Updated: Jul 17
The theatre or the basic listening-room is the final link in the audio chain leading to the musical and cinematic pleasures of a Home Cinema. To maximise the satisfaction serious listeners and cinema consultants go through a considerable trouble and expense in customising their ‘rooms’ acoustically. There are many, many variables and combinations in speakers and rooms that can affect what we hear.
While the room dimensions play an important role, it is true that a perfect cube or a long corridor make poor listening rooms - though there are many satisfactory shapes between these two extremes - the good thing is that almost any room can be made to sound good with the right kind of speakers’ selection, placement and acoustic treatment.
In the movie industry there are standards, contrary to the audio industry, and the ‘standards’ requires that the ‘listening-room’ be relatively dead or anechoic, so that the sense of ambience is provided by the multi channel sound track, which is reproduced through multiple speakers.

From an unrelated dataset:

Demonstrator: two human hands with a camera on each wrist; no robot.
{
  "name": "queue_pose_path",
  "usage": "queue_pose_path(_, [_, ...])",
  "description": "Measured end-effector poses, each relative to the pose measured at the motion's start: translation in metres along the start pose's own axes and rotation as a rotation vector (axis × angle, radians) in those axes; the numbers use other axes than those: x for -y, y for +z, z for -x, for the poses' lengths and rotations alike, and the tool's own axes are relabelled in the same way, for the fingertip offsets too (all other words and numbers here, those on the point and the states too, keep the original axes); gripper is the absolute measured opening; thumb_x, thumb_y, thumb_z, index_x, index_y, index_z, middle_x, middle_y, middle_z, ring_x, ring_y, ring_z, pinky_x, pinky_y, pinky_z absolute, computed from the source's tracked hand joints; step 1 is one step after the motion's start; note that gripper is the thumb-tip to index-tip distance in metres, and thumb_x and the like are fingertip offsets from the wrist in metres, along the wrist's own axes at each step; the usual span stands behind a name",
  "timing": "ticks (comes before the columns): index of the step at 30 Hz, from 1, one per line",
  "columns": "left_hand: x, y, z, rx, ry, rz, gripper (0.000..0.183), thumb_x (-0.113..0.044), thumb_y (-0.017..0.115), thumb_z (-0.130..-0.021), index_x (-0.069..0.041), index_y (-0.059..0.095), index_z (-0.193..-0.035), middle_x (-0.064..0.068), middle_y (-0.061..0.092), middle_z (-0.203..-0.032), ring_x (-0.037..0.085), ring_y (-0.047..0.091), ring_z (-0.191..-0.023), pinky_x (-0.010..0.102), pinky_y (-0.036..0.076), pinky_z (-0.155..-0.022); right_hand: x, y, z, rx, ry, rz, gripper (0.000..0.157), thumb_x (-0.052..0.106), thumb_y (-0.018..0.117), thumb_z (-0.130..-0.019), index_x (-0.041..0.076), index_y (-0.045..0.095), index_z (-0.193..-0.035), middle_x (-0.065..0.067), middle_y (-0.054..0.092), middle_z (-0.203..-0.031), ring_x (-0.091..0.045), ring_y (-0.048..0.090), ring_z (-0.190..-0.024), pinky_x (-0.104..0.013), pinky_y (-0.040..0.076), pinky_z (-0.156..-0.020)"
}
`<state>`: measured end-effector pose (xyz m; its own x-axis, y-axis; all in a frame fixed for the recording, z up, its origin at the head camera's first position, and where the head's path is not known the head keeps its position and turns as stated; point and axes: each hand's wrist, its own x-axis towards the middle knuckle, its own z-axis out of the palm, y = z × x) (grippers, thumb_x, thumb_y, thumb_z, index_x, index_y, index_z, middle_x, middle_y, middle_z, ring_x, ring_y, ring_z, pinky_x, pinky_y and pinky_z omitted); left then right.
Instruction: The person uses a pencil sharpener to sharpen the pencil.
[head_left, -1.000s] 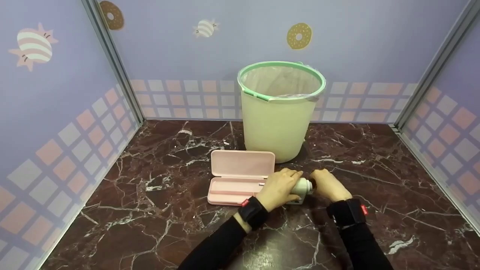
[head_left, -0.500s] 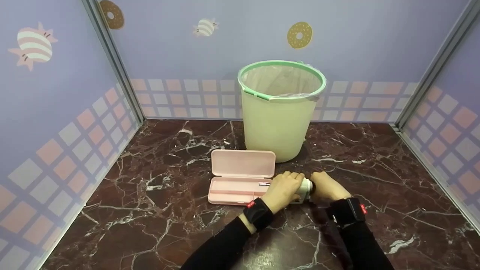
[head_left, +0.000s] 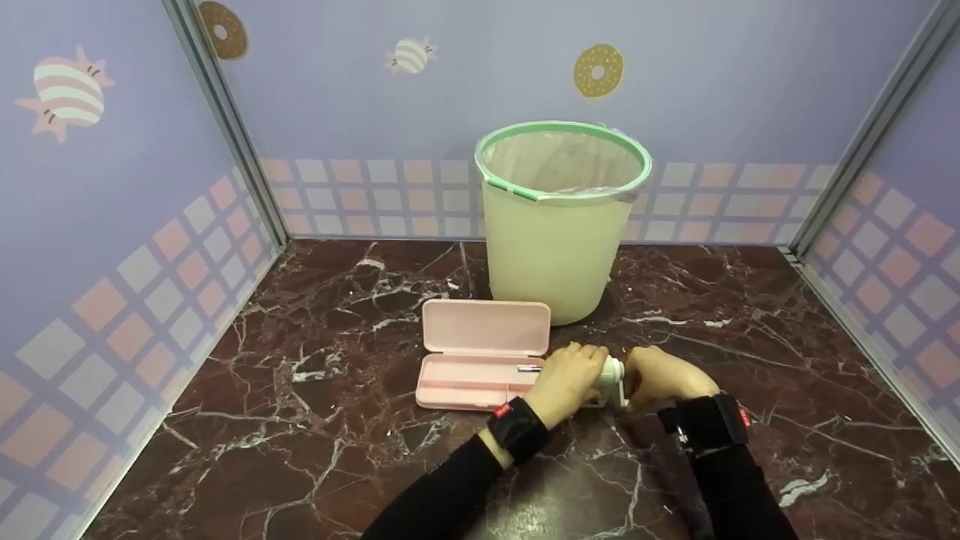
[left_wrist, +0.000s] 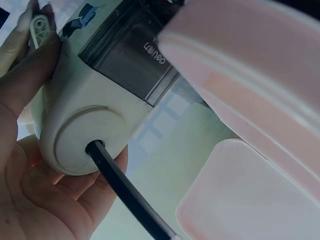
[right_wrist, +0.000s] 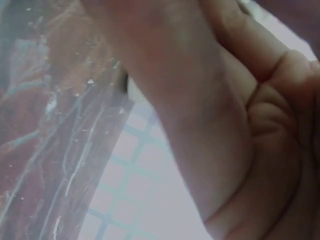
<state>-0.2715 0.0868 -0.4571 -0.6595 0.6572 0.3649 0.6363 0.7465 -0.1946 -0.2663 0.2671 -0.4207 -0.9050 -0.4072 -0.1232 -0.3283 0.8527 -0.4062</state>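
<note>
A pale crank pencil sharpener with a dark see-through shavings drawer stands on the table, partly hidden under my left hand. That hand grips the sharpener's body from above. A dark pencil sits in the round front hole; its silvery end shows left of the hand, over the pencil case. My right hand is at the sharpener's right side, its curled fingers holding the crank handle's end. The crank arm points down toward me. In the right wrist view, my palm and fingers fill most of the picture.
An open pink pencil case lies left of the sharpener, its lid folded back. Behind stands a light green trash bin with a bag liner. Patterned wall panels border the dark marbled table at the back and sides.
The crank has turned, and its arm now shows pointing down. My right hand has moved with it and shifted slightly right. My left hand shifted slightly early on, then stayed still on the sharpener.
</note>
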Motion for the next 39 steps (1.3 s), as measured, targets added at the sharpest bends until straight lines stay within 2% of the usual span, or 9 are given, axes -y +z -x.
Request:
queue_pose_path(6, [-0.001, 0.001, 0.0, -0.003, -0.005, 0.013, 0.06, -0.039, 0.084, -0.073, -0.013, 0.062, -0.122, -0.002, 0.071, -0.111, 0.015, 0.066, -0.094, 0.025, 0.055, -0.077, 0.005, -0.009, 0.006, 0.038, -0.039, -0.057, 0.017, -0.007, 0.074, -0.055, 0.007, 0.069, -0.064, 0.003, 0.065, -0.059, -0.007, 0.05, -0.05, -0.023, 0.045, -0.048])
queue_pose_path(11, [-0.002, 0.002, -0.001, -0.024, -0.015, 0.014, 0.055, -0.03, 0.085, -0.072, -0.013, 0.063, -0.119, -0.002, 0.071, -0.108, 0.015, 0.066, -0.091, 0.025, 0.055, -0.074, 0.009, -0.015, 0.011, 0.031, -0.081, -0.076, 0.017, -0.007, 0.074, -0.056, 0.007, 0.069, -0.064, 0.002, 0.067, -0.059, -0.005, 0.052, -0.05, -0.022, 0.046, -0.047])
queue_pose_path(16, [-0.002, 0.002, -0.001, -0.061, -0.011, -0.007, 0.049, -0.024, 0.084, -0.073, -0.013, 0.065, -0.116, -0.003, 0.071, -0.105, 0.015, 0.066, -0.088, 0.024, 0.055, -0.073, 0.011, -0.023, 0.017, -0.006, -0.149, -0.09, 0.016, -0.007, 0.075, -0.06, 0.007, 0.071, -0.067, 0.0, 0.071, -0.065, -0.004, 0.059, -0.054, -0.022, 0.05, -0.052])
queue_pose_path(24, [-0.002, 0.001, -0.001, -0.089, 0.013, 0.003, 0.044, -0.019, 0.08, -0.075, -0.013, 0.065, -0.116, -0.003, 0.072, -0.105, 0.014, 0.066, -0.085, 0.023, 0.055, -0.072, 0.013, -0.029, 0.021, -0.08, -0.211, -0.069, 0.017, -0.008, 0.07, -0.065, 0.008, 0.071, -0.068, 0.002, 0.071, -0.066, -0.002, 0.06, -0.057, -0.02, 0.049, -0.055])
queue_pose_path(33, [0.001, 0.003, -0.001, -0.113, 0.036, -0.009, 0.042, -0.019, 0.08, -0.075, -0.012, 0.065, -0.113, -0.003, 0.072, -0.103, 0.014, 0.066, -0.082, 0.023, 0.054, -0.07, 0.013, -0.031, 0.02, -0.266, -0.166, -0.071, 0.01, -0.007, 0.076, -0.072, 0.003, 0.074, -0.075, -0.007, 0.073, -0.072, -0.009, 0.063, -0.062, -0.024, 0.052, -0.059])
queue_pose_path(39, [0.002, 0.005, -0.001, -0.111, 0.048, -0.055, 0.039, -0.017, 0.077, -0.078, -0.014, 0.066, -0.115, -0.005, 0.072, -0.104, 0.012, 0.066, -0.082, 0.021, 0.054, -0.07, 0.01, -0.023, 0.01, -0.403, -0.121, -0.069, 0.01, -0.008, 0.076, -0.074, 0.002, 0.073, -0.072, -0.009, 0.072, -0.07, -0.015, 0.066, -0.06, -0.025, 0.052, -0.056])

The essence of a great Home Cinema is the dynamic range of the spatial experience.
In today’s cinema - or, more generally, multichannel ensemble - the aim is to be transported to a war zone, a closet, a corridor, a stadium, or wherever the script dictates, including the night-club or a brothel. In addition, one can be a voyeuristic witness to intimate whispers with no ambience sound whatsoever. For all these sound simulations to be effective, the ‘listening-room’ reverberations (Echo) must not dominate.

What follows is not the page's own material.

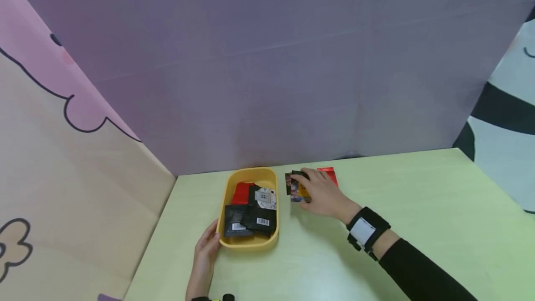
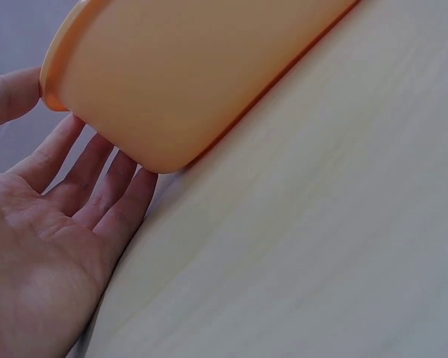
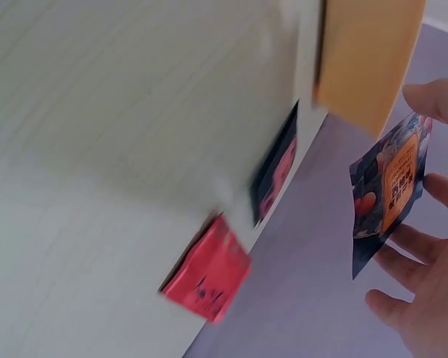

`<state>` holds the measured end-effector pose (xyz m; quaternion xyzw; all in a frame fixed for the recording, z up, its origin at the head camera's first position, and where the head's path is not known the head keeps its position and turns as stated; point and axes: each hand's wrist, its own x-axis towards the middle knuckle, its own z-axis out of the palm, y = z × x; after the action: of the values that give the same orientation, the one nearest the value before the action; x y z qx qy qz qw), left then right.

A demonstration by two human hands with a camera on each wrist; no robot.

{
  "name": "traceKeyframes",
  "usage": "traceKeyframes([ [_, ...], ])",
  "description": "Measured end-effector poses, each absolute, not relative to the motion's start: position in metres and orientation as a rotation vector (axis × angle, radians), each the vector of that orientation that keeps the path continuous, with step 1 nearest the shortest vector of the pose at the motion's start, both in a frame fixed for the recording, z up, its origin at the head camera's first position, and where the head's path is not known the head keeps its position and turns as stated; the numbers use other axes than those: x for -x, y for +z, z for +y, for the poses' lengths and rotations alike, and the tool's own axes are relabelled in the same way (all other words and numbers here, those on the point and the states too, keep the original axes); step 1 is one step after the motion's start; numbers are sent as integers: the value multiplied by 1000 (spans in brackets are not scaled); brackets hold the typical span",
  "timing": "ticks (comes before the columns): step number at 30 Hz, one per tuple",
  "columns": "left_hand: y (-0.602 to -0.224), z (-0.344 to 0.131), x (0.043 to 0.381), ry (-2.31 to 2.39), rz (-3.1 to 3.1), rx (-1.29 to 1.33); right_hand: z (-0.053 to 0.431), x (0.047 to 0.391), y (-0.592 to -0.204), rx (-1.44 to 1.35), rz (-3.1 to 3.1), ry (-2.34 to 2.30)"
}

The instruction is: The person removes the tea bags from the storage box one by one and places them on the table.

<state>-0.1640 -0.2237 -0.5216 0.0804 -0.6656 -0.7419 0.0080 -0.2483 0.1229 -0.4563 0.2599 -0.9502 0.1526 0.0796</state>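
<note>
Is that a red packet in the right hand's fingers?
No, the right hand's fingers hold a dark packet, while a red packet lies on the table.

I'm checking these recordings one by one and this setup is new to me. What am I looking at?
There's no machine, just a person's two bare hands. The wide picture comes from a head-worn camera looking forward and down; the other two come from cameras on the left and right wrists. The left hand touches a corner of a yellow bin on the pale table. Inside lie a red packet and several black packets. The right hand holds a dark packet with an orange panel. A red pouch and a dark pouch lie nearby.
</note>
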Motion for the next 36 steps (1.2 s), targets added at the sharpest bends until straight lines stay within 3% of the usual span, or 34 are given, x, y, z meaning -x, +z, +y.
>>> traceKeyframes([
  [17, -522, -226, 165, -2322, -2070, -252, 171, 264, -477, -781, -2804, 256],
  [36, -523, -223, 165, -2320, -2078, -325, 226, 281, -493, -687, -2903, 402],
])
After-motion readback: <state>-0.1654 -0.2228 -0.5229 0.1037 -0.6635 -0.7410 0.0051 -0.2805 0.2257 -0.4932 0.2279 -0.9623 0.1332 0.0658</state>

If the commercial acoustic material or devices - absorbers, diffusers, and so on - are well designed and effective at their intended task, the only issues then are the price and appearance. To have serious impact on reverberation, all-surface areas have to be covered. Small cushion-like devices are of little value for a multichannel system. The thicker the acoustical material, the more effective it is especially at low frequencies. But at the same time the high frequencies will die before reaching the last row ears starting from the front. Hence a gradual Controlled Sound Absorption is used judiciously, to ensure the high frequencies do not get absorbed before passing through each ear.
Of all this advice, the over-riding recommendation is to be patient and leave the rest to your Home Cinema consultant. In the end, every room and every system will have its own character. The human brain is a wonderfully adaptive organ, and with a little time adjusts to the complex acoustical filter that a room amounts to.
Good luck and happy listening!
- Dr. Himanshu Kumar, Mentor, Mini Theaters India.